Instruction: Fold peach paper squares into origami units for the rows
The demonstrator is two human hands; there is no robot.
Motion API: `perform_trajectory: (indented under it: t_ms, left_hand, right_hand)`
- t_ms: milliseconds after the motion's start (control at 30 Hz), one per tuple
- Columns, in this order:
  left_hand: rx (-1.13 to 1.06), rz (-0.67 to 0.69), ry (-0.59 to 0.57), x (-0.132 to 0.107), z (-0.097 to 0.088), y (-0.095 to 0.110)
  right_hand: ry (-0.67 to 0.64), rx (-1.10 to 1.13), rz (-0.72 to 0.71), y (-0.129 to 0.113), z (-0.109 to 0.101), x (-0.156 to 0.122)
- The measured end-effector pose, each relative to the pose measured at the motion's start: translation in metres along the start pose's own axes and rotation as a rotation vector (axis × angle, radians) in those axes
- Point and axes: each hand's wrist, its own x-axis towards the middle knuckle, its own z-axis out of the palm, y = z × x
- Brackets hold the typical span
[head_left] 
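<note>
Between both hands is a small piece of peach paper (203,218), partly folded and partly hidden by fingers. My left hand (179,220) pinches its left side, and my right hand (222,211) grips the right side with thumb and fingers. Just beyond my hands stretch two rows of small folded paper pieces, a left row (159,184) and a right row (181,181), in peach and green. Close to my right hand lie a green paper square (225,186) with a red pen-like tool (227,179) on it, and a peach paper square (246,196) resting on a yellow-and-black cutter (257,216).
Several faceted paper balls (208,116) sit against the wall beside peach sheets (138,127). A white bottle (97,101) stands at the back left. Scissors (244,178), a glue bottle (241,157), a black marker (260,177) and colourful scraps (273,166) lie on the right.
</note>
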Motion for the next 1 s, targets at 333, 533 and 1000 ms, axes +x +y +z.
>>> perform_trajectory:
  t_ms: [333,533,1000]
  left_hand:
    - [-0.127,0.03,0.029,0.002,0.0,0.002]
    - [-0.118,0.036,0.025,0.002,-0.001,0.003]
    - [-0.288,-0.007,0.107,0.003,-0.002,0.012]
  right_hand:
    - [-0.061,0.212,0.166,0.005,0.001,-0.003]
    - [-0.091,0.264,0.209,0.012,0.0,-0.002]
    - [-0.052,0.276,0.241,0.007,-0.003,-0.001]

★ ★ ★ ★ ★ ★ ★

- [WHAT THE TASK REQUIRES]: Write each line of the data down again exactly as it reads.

- [TASK RESPONSE]:
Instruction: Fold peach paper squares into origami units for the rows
The demonstrator is two human hands; there is no robot.
Motion API: `perform_trajectory: (indented under it: t_ms, left_hand, right_hand)`
- t_ms: milliseconds after the motion's start (control at 30 Hz), one per tuple
- Columns, in this order:
  left_hand: rx (-1.13 to 1.06), rz (-0.67 to 0.69), ry (-0.59 to 0.57), x (-0.132 to 0.107), z (-0.097 to 0.088), y (-0.095 to 0.110)
  right_hand: ry (-0.67 to 0.64), rx (-1.10 to 1.13), rz (-0.72 to 0.71), y (-0.129 to 0.113), z (-0.109 to 0.101), x (-0.156 to 0.122)
- The measured end-effector pose, each relative to the pose measured at the motion's start: translation in metres along the start pose's own axes and rotation as a rotation vector (axis × angle, radians) in those axes
- Point and axes: each hand's wrist, its own x-axis towards the middle knuckle, its own z-axis out of the palm, y = z × x
- Brackets hold the typical span
[head_left] 
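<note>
Between both hands is a small piece of peach paper (203,218), partly folded and partly hidden by fingers. My left hand (179,220) pinches its left side, and my right hand (222,211) grips the right side with thumb and fingers. Just beyond my hands stretch two rows of small folded paper pieces, a left row (159,184) and a right row (181,181), in peach and green. Close to my right hand lie a green paper square (225,186) with a red pen-like tool (227,179) on it, and a peach paper square (246,196) resting on a yellow-and-black cutter (257,216).
Several faceted paper balls (208,116) sit against the wall beside peach sheets (138,127). A white bottle (97,101) stands at the back left. Scissors (244,178), a glue bottle (241,157), a black marker (260,177) and colourful scraps (273,166) lie on the right.
</note>
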Motion for the next 1 s, targets at 333, 533 and 1000 ms, axes +x +y +z.
>>> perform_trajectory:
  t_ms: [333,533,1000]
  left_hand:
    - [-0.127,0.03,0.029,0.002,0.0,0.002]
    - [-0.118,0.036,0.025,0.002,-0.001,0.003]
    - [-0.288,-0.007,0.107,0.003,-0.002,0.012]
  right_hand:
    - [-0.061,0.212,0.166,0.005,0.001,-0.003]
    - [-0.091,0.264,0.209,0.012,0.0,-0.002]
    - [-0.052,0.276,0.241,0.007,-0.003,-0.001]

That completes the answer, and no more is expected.